In September 2015, at the Wait, What? forum hosted by DARPA at the America’s Center Convention Complex in St. Louis, Missouri, presenters spoke eloquently about emerging technologies and their potential to radically change the world – but one speaker in particular held the audience spellbound. Kenneth Dwyer, a U.S. Army Green Beret, told the story of what happened on Aug. 19, 2006, when his combined Special Forces-Afghan National Army patrol was ambushed by more than 100 heavily armed enemy combatants at a bazaar in a central Afghanistan village. In the back of a Humvee, while Dwyer was helping a turret gunner reload, a rocket-propelled grenade (RPG) detonated near his left hand, blowing it off at the wrist, and shrapnel ripped into his face and neck, perforating his trachea and esophagus. Dwyer lost his left eye, and many of his teeth, but the injury that threatened to kill him was high on his right arm, where shrapnel had ripped open his brachial artery.
Dwyer credited his survival first and foremost to his fellow service members: “If not for the courage and heroism, the training and the capability, of my team sergeant and my 18 Delta Special Forces medic being able to fight their way through about 75 meters of uncovered terrain through heavy enemy fire to get to my position,” he said, “then I wouldn’t be here today.”
But the story Dwyer wanted to tell wasn’t about himself, he said. “It was more importantly about my recovery, and how science and technology developments from 10 to 15 to 20 years ago not only saved my life, but allowed me to continue to serve my country.”
Dwyer showed the audience a picture of himself in his hospital bed after he’d been sent home to Walter Reed Army Medical Center, an image of a young bearded man with a bandaged left eye and arm. He’s breathing through a tracheal tube just above his collarbone. His face and his right arm are red, scuffed, and scabby. But his torso is immaculate; it looks as if he’s wearing a vest made of unblemished skin.

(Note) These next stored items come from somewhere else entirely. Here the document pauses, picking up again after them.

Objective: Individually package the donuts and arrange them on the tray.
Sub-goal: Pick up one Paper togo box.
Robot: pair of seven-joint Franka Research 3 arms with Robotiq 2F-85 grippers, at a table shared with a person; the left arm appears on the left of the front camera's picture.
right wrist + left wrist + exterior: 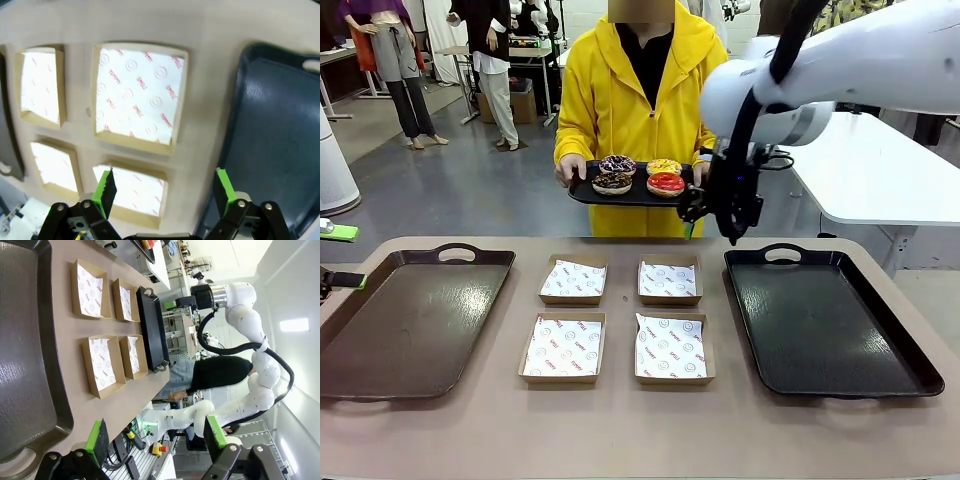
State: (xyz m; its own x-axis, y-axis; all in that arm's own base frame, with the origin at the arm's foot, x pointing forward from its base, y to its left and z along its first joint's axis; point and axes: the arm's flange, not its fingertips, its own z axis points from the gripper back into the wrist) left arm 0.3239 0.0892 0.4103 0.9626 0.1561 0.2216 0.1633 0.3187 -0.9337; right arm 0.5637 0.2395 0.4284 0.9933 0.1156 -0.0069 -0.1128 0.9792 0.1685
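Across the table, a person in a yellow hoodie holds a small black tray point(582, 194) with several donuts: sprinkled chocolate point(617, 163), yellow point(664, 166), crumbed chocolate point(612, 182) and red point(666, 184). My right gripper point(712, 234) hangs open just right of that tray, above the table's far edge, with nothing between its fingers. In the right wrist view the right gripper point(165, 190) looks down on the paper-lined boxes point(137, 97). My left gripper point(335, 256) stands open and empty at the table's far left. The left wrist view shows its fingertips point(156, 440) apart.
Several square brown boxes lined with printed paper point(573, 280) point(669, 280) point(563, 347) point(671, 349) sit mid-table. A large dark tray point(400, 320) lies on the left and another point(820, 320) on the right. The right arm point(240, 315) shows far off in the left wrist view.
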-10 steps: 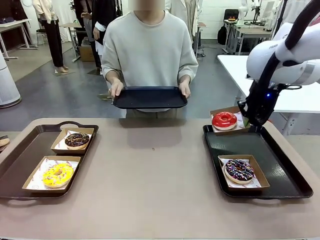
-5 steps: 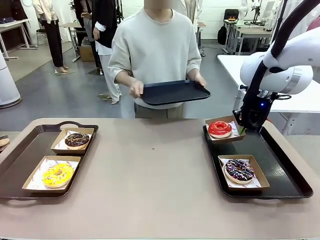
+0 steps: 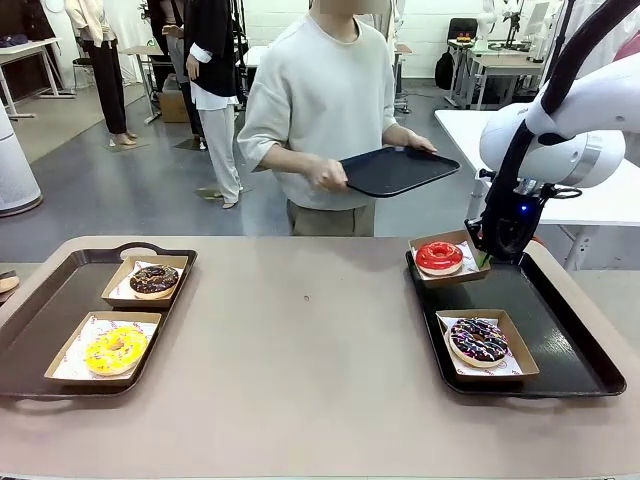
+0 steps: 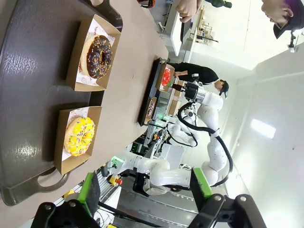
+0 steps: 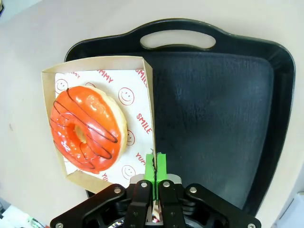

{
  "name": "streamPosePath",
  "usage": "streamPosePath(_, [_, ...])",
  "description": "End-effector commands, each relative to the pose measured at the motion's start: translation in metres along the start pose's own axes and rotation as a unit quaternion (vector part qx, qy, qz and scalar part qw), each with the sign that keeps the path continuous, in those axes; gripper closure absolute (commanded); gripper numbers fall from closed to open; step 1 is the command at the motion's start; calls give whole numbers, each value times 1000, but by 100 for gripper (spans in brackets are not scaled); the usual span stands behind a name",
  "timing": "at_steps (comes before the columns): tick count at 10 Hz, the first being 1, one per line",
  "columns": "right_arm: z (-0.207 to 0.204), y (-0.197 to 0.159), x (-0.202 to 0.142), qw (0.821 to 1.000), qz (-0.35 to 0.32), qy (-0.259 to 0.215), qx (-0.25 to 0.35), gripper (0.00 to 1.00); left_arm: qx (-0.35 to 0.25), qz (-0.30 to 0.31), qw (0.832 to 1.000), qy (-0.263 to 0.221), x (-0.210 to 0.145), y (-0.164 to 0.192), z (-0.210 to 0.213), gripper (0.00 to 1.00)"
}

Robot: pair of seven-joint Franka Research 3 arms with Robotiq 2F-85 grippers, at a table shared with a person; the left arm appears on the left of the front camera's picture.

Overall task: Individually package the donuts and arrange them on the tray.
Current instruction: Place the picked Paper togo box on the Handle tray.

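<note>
Right hand (image 5: 155, 167) clenched on red donut's box (image 5: 147, 102) wall; four boxed donuts, two trays.

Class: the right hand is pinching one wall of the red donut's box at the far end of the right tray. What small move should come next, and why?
Probably carry the box a little further in over the tray. The right hand is shut on its wall, and the box with the red donut overhangs the tray's rim, part of it above the table.
</note>
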State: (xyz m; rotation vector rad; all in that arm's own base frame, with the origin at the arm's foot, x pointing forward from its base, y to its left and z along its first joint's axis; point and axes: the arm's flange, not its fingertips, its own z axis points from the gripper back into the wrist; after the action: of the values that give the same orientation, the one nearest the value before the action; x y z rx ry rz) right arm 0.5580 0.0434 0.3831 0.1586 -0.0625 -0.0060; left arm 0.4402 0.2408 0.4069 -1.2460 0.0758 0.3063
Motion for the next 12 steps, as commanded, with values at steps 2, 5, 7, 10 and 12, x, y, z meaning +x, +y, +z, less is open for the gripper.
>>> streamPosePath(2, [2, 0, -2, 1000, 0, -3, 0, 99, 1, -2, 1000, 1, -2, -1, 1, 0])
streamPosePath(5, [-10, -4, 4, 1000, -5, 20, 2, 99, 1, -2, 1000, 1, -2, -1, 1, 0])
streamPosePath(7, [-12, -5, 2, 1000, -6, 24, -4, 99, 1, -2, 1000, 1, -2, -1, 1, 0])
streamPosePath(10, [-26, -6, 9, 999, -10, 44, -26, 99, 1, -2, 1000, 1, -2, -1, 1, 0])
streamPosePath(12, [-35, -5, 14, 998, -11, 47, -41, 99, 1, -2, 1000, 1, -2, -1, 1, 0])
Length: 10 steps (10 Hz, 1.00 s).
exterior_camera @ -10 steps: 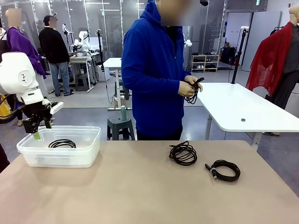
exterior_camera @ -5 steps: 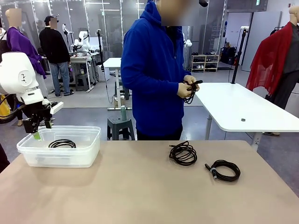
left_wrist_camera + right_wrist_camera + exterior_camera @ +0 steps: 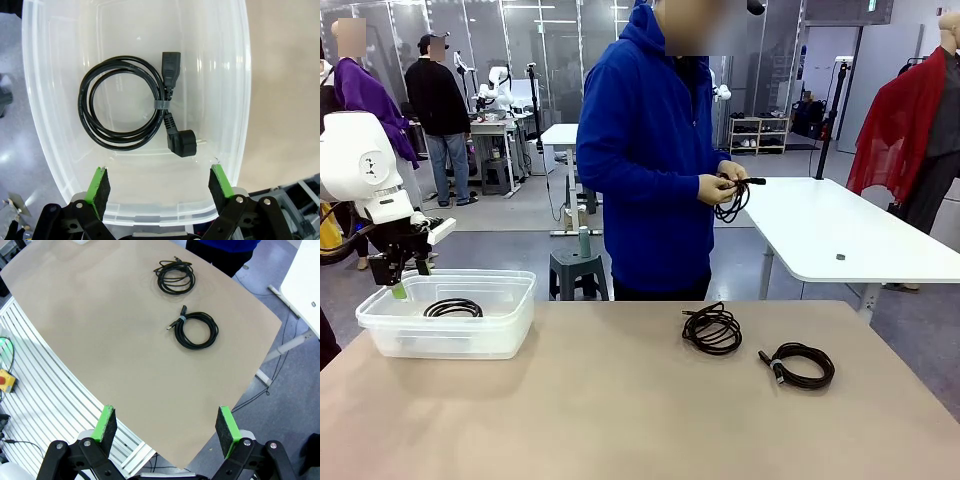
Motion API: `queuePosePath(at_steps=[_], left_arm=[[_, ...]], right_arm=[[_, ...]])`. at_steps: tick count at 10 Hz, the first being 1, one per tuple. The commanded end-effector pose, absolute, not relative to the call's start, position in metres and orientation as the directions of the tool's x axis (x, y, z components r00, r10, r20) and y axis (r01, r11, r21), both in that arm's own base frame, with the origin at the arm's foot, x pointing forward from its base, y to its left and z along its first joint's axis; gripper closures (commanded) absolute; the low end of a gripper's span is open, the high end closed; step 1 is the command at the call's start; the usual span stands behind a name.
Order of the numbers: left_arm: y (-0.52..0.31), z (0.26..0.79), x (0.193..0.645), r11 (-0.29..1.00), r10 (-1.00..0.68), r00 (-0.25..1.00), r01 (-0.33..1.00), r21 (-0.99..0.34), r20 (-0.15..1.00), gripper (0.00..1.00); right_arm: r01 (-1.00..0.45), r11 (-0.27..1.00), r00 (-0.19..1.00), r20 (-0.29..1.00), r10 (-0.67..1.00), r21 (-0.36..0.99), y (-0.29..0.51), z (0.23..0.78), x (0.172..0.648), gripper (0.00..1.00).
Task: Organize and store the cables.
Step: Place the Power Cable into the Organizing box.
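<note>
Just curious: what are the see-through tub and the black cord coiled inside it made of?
The clear rectangular tub looks like glossy translucent plastic: floor shows through, walls glint. The coiled black power cord seems rubber- or vinyl-sheathed, smooth, with moulded plugs.

A person's hands [image 3: 715, 188] cover part of a black cable bundle [image 3: 731, 210], and its connector is too small to identify. In the front view, the cloudy wall of the clear bin [image 3: 450, 342] blurs the coiled cable [image 3: 453, 307] inside, obscuring its plugs. In the left wrist view, the top edge cuts off the bin's far end.
</note>
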<state>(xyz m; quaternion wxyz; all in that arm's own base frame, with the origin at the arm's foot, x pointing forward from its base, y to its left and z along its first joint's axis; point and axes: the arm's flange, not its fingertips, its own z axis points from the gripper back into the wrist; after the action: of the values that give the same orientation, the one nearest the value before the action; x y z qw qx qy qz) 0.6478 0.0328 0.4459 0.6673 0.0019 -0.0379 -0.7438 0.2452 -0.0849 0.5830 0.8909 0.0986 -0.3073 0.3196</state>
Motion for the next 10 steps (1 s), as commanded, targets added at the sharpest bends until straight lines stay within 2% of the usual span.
queuePosePath(at_steps=[1, 6, 9, 10], left_arm=[[0.031, 0.454, 0.619, -0.055, -0.996, -0.059, 0.997, 0.062, 0.072, 0.0], [-0.003, 0.488, 0.562, 0.039, -0.996, 0.033, 0.997, 0.065, 0.079, 0.0], [-0.023, 0.513, 0.527, 0.153, -0.974, 0.141, 0.987, 0.057, 0.179, 0.0], [-0.03, 0.529, 0.506, 0.15, -0.965, 0.141, 0.988, 0.025, 0.22, 0.0]], right_arm=[[-0.626, 0.78, 0.608, 0.613, 0.504, -0.021, -0.086, 0.582, 0.245, 0.0], [-0.626, 0.78, 0.608, 0.613, 0.504, -0.021, -0.086, 0.582, 0.245, 0.0], [-0.626, 0.78, 0.608, 0.613, 0.504, -0.021, -0.086, 0.582, 0.245, 0.0], [-0.626, 0.78, 0.608, 0.613, 0.504, -0.021, -0.086, 0.582, 0.245, 0.0]])
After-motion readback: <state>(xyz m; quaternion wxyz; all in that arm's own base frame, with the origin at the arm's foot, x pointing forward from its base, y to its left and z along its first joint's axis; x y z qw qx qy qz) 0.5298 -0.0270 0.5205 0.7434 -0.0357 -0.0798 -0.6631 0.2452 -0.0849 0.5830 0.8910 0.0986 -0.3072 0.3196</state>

“Everything that was covered by my body armor,” he said, “everything inside my arms, from my neck down to my abdomen – and you can’t see it, but everything above my eyebrows, my head – are completely clean.”
The story Dwyer wanted to tell wasn’t about himself, he said. “It was more importantly about my recovery, and how science and technology developments from 10 to 15 to 20 years ago not only saved my life, but allowed me to continue to serve my country.”
The helmet and vest that saved Dwyer’s brain and vital organs from an RPG are the fruits of DARPA-sponsored research that began in the 1990s and continues today in the agency’s Soldier Protection Systems program, which is driven to innovative extremes by the increasing lethality of enemy ballistic and blast weapons.
Dwyer’s own resilience was the key factor in his decision to return to service, but during his presentation, he gave credit to a man in the audience: Fred Downs Jr., a veteran who’d lost his own left arm to an antipersonnel mine in Vietnam at the age of 23. Downs, who at the time was director of the VA’s Prosthetics and Sensory Aids Service, went to visit Dwyer personally at the hospital. Said Dwyer, “I remember being motivated by the things Mr. Downs had been able to accomplish in his life regardless of the loss of limb.”
Dwyer’s eventual return to jumping out of airplanes and firing weapons was enabled by prosthetics that provided him with dexterity far beyond the static stump-and-socket limbs of the past. When Downs stood to acknowledge Dwyer’s thanks in St. Louis, he showed off his own prosthetic arm, the LUKE arm, originally developed under the sponsorship of DARPA’s Revolutionizing Prosthetics program, launched in 2006 to improve quality of life for the growing number of Iraq and Afghanistan veterans who were surviving their battlefield injuries limb amputations. A modular, battery-powered robotic arm, the LUKE system enables precise arm and hand movements, allowing users to turn a key or use power tools.
After years of testing and optimization in a DARPA/Veterans Administration collaboration, the LUKE system was cleared for commercial-scale manufacture in 2016 by the Food and Drug Administration. In June 2017, the first two LUKE arm systems were prescribed to veterans, one of whom was Downs. Meanwhile, DARPA’s work on prosthetics continues through several programs aimed at adding more functionality to robotic arms, enabling a sense of touch and connecting directly with the brain’s motor cortex to control movements. “The technology today,” Dwyer said, “is going to push forward to the point where … people will be able to do what we’ve never imagined, even after injuries.”
Speeding Up the Refresh Rate
The technologies that saved Dwyer’s life and aided his recovery were nurtured from concept to capability by DARPA program managers. Since its inception 60 years ago, DARPA’s mission has been to ensure the United States is the nation imposing technological surprises on its adversaries, rather than the other way around. For several reasons, meeting that mission – transitioning technology out of the laboratory and into the field, where it can make a difference for people like Dwyer – is more of a challenge today than in the past.